I couldn’t leave, it wouldn’t have looked right, she’ll say. But thank god I’m going blind.
Then a minister who we do not know will come and read from the Bible and my mother will reach around my waist and hold onto me as we listen to him say, When all these things come upon you, the blessing and the curse...and you call them to mind among all the nations where the Lord your God has driven you, and return to the Lord your God, you and your children, and obey his voice...with all your heart and with all your soul; then the Lord your God will return your fortunes, and have compassion upon you, and he will gather you again from all the peoples where the Lord your God has scattered you.
There will be a storm during my father’s burial, which means it will end quickly. My mother and several relatives will go back to her house, where a TV will blare from the bedroom filled with bored teenage cousins, the women will talk about how to make picadillo with low-fat ground turkey instead of the traditional beef and ham, and the men will sit outside in the yard, drinking beer or small cups of Cuban coffee, and talk about my father’s love of Cuba, and how unfortunate it is that he died just as Eastern Europe is breaking free, and Fidel is surely about to fall.
Three days later, after taking my mother to the movies and the mall, church and the local Social Security office, I’ll be standing at the front gate with my bags, yelling at the cab driver that I’m coming, when my mother will ask me to wait a minute and run back into the house, emerging minutes later with a box for me that won’t fit in any of my bags.
A few things, she’ll say, a few things that belong to you that I’ve been meaning to give you for years and now, well, they’re yours.
I’ll shake the box, which will emit only a muffled sound, and thank her for whatever it is, hug her and kiss her and tell her I’ll call her as soon as I get home. She’ll put her chicken bone arms around my neck, kiss the skin there all the way to my shoulders, and get choked up, which will break my heart.
Sleepy and tired in the cab to the airport, I’ll lean my head against the window and stare out at the lanky palm trees, their brown and green leaves waving good-bye to me through the still coming drizzle.
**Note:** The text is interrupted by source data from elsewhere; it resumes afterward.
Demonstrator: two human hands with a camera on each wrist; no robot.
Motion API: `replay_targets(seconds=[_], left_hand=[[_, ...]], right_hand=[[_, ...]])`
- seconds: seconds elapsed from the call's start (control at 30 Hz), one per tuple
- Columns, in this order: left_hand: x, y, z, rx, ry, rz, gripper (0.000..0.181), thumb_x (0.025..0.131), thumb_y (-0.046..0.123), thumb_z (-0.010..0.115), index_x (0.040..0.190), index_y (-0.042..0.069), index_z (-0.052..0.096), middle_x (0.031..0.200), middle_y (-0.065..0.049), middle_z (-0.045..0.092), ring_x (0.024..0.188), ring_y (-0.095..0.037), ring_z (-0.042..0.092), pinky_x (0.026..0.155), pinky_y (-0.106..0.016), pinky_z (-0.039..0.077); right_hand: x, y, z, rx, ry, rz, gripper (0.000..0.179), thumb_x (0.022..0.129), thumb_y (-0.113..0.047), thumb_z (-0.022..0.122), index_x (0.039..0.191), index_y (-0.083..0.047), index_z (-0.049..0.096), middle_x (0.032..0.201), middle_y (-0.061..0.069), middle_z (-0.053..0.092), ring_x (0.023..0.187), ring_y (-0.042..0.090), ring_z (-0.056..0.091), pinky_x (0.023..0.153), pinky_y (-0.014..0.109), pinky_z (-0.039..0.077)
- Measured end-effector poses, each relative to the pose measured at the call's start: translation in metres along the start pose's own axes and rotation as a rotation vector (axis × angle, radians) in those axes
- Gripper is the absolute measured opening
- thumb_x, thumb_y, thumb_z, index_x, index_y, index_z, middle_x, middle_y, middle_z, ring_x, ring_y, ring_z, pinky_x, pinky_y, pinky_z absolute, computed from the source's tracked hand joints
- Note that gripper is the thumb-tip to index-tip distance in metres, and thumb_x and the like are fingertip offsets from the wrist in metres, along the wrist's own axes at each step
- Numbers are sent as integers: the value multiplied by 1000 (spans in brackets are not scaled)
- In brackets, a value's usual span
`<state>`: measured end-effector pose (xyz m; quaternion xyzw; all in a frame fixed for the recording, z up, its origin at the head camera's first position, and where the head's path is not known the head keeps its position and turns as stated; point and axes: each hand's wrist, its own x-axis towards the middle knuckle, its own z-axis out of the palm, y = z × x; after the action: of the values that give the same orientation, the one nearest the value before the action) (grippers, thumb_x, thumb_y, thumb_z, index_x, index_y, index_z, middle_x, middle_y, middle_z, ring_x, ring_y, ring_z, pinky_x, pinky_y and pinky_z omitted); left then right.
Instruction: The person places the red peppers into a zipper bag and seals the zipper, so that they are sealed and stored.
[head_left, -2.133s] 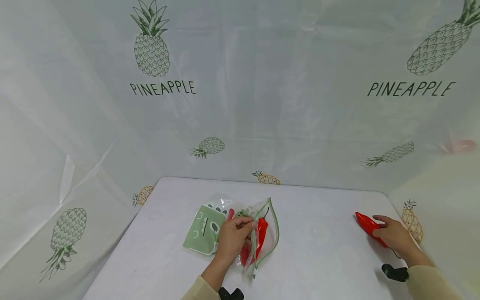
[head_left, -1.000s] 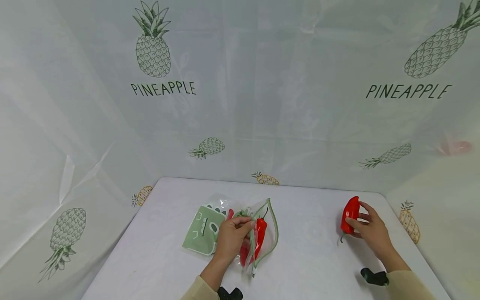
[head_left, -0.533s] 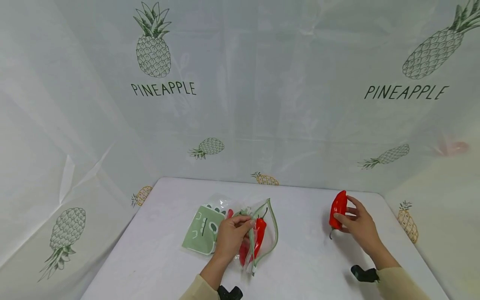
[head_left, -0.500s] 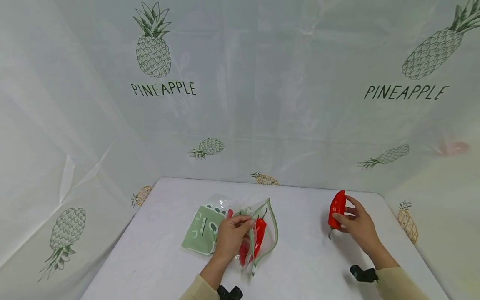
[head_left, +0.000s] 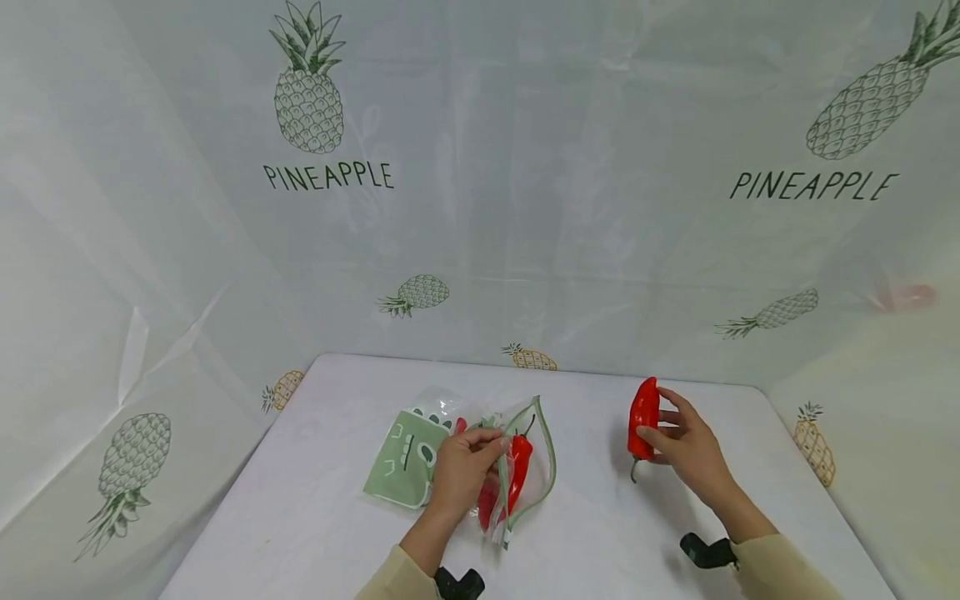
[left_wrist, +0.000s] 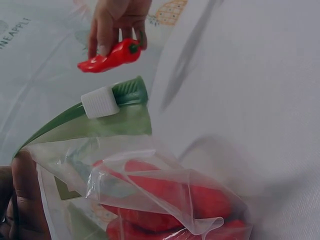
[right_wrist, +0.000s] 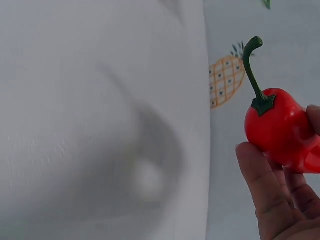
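Observation:
In the head view my left hand (head_left: 459, 477) pinches the green-edged mouth of a clear zip bag (head_left: 553, 462), which gapes toward the right. Inside lie several red peppers (head_left: 519, 467); the left wrist view shows them bunched under the film (left_wrist: 165, 200), near a white slider (left_wrist: 100, 102) on the green zip strip (left_wrist: 55, 122). My right hand (head_left: 692, 450) holds another red pepper (head_left: 642, 421) above the table, to the right of the bag. Its green stem (right_wrist: 252, 75) points down in the head view, and thumb and fingers grip its sides.
A green panel with a white cartoon face (head_left: 408, 458) is on the bag's left part. The white table (head_left: 600, 533) ends at a back edge against a pineapple-print curtain (head_left: 562, 208). Black wrist mounts (head_left: 705, 550) sit below the hands.
My right hand has lifted the red pepper off the table's right side, turned it stem-down and carried it left toward the bag. My left hand stays on the bag's mouth.

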<state>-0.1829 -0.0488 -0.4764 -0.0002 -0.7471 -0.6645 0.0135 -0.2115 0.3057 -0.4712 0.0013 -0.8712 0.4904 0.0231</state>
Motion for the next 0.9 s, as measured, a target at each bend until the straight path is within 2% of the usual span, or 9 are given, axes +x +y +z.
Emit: replay_targets(seconds=[0.3, 0.63, 0.8, 0.9], left_hand=[[2, 2, 0, 8, -8, 4, 19, 97, 23, 79, 112, 12, 82, 86, -3, 74, 63, -15, 67, 59, -24, 62], [2, 3, 1, 24, -11, 30, 22, 97, 28, 79, 114, 14, 82, 89, -2, 76, 66, -16, 69, 62, -24, 63], [3, 5, 2, 21, -8, 28, 21, 96, 27, 79, 113, 14, 82, 87, -3, 75, 63, -14, 69, 61, -23, 62], [3, 6, 3, 2, -9, 29, 22, 95, 25, 80, 112, 11, 82, 87, -5, 75, 61, -13, 68, 60, -27, 63]], right_hand=[[-8, -23, 18, 28, -48, -12, 92, 95, -22, 81, 166, -13, 24, 145, 31, 52, 123, 48, 60, 70, 39, 68], [-15, -46, 45, 61, -118, 2, 83, 91, -22, 84, 160, -15, 37, 139, 26, 59, 109, 34, 68, 66, 38, 67], [-19, -53, 58, 105, -154, 17, 79, 91, -20, 85, 157, -16, 42, 134, 23, 62, 102, 29, 70, 64, 40, 67], [-22, -57, 66, 150, -188, 27, 78, 90, -18, 85, 156, -15, 45, 130, 23, 64, 98, 27, 70, 63, 42, 67]])
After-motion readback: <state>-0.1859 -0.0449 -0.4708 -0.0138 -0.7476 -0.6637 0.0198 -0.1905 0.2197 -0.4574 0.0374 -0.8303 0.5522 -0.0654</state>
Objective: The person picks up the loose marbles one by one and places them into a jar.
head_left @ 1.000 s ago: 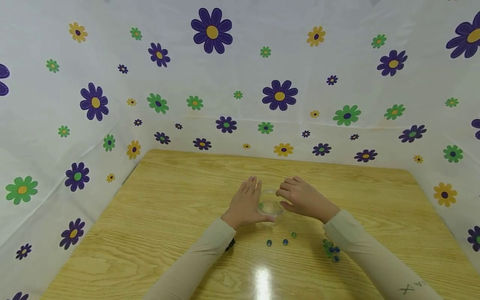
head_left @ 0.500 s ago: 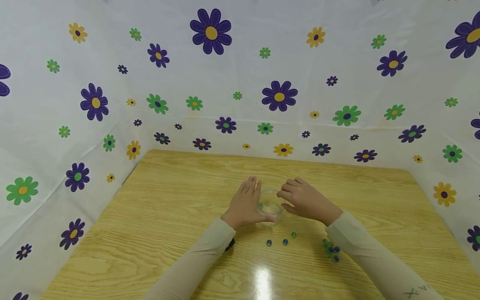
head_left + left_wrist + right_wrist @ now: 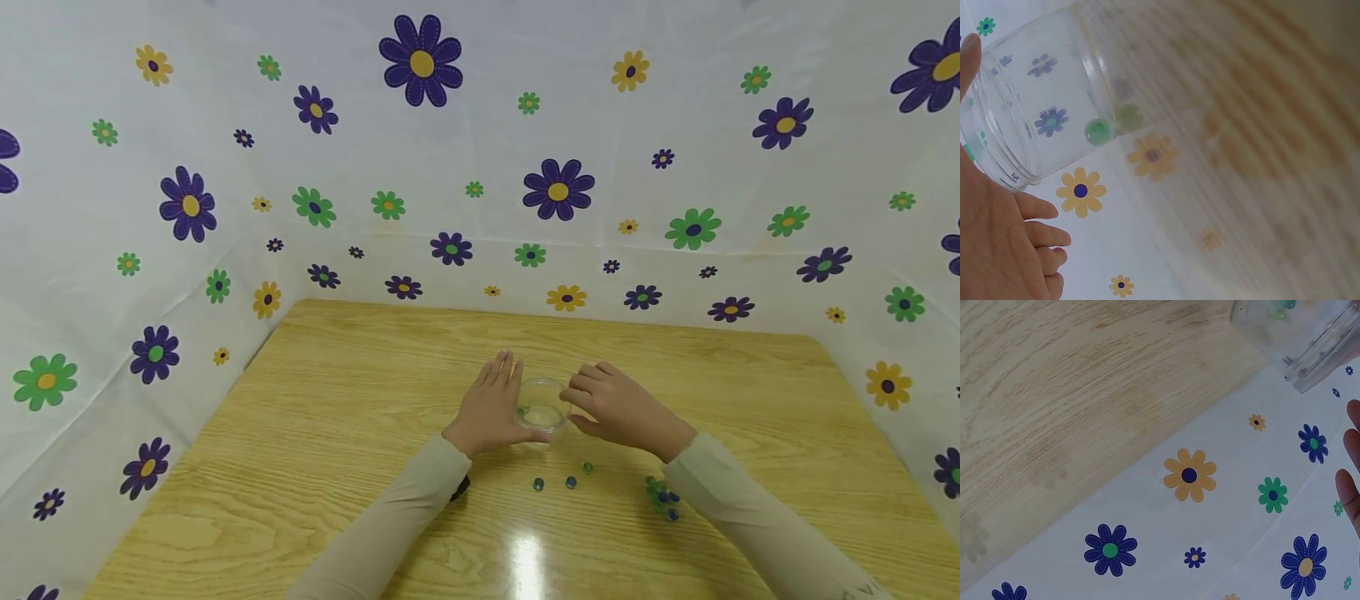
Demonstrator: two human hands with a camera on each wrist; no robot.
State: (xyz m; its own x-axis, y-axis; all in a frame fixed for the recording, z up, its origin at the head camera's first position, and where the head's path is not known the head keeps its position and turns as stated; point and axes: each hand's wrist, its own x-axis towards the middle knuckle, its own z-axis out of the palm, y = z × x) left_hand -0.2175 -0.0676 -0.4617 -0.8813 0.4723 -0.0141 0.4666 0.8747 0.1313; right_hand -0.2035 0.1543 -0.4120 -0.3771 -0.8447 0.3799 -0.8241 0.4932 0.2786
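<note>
A clear jar [image 3: 553, 427] stands on the table with its mouth up. Inside, near the base, lies a green marble [image 3: 1098, 132]; a paler green spot beside it may be a reflection. My left hand [image 3: 487, 417] rests against the jar's left side, fingers straight and thumb spread across the near side. Just right of the rim is my right hand [image 3: 626, 411], fingers loosely bent; nothing shows between them. In the right wrist view its fingertips [image 3: 1350, 447] are apart from the jar.
On the near side of the jar lie loose marbles: a blue-green marble [image 3: 538, 483], a blue marble [image 3: 571, 482] and a green marble [image 3: 587, 467]. Several green and blue marbles [image 3: 657, 493] cluster beside the right forearm. A flowered cloth [image 3: 480, 167] surrounds the wooden table [image 3: 360, 375].
My right hand has drawn back to the right, away from the jar's mouth. The left hand, the jar and the loose marbles have stayed in place.
</note>
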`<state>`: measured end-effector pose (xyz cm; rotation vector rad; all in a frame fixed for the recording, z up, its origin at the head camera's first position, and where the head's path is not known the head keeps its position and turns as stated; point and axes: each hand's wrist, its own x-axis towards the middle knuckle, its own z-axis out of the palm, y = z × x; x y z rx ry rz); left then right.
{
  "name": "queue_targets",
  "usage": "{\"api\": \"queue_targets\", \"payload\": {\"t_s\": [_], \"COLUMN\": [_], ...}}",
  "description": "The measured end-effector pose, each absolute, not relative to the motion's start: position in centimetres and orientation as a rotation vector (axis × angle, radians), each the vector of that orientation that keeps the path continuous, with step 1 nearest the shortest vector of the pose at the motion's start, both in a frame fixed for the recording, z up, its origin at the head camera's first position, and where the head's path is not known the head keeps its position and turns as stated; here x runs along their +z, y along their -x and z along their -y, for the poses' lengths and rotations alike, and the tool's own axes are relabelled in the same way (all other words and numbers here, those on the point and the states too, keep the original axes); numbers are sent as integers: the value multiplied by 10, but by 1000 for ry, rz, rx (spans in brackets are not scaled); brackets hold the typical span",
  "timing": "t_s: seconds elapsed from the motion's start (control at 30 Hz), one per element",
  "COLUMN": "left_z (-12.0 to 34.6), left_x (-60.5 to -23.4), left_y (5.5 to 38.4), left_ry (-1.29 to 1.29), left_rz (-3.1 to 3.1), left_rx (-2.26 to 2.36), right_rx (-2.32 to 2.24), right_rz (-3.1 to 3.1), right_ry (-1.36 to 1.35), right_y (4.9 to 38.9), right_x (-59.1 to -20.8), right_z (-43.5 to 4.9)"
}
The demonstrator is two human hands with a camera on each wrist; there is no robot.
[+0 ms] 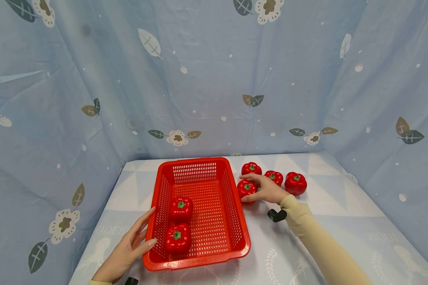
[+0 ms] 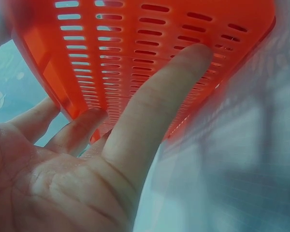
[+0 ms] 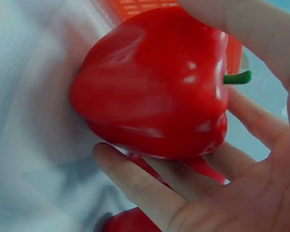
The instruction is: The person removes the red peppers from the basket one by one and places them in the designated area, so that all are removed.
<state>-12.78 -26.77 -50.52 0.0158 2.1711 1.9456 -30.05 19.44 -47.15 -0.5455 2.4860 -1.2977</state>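
My right hand (image 1: pixel 267 190) is around a red bell pepper (image 1: pixel 247 190) just outside the basket's right wall. In the right wrist view, the thumb lies along one side of this pepper (image 3: pixel 154 87) and the fingers along the other, its green stem facing the palm. On the left, my left hand (image 1: pixel 128 243) touches the red plastic basket (image 1: pixel 196 261), its thumb flat against the slotted outer wall and other fingertips near the rim. Inside the basket, two red bell peppers sit along the left side, a farther pepper (image 1: pixel 182 209) and a nearer pepper (image 1: pixel 178 239).
Beyond the right hand are three more red peppers: a back pepper (image 1: pixel 251 169), a middle pepper (image 1: pixel 274 177) and a right pepper (image 1: pixel 295 184). A pale patterned cloth covers the table (image 1: pixel 328 237). Blue printed curtains (image 1: pixel 214 79) enclose its back and sides.
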Motion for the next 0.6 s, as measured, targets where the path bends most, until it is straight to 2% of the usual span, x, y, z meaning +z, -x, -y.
{"api": "queue_targets", "payload": {"t_s": [0.6], "left_z": [269], "left_x": [-505], "left_y": [129], "left_ry": [-51], "left_rz": [-2169], "left_rx": [1945], "right_rx": [-1188], "right_rz": [-2586], "right_ry": [716], "right_y": [304], "right_x": [-447], "right_z": [-198]}}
Everything will be damp, and I’ll be hot and stuffy, listening to car horns detonating on every side of me. I’ll close my eyes, stare at the blackness, and try to imagine something of yearning and hope, but I’ll fall asleep instead, waking only when the driver tells me we’ve arrived, and that he’ll get my bags from the trunk, his hand outstretched for the tip as if it were a condition for the return of my things.
When I get home to Uptown I’ll forget all about my mother’s box until one day many months later when my memory’s fuzzy enough to let me be curious. I’ll break it open to find grade school report cards, family pictures of the three of us in Cuba, a love letter to her from my father (in which he talks about wanting to kiss the tender mole by her mouth), Xeroxes of my birth certificate, copies of our requests for political asylum, and my faded blue-ink Cuban passport (expiration date: June 1965), all wrapped up in my old green sweater.
When I call my mother—embarrassed about taking so long to unpack her box, overwhelmed by the treasures within it—her answering machine will pick up and, in a bilingual message, give out her beeper number in case of emergency.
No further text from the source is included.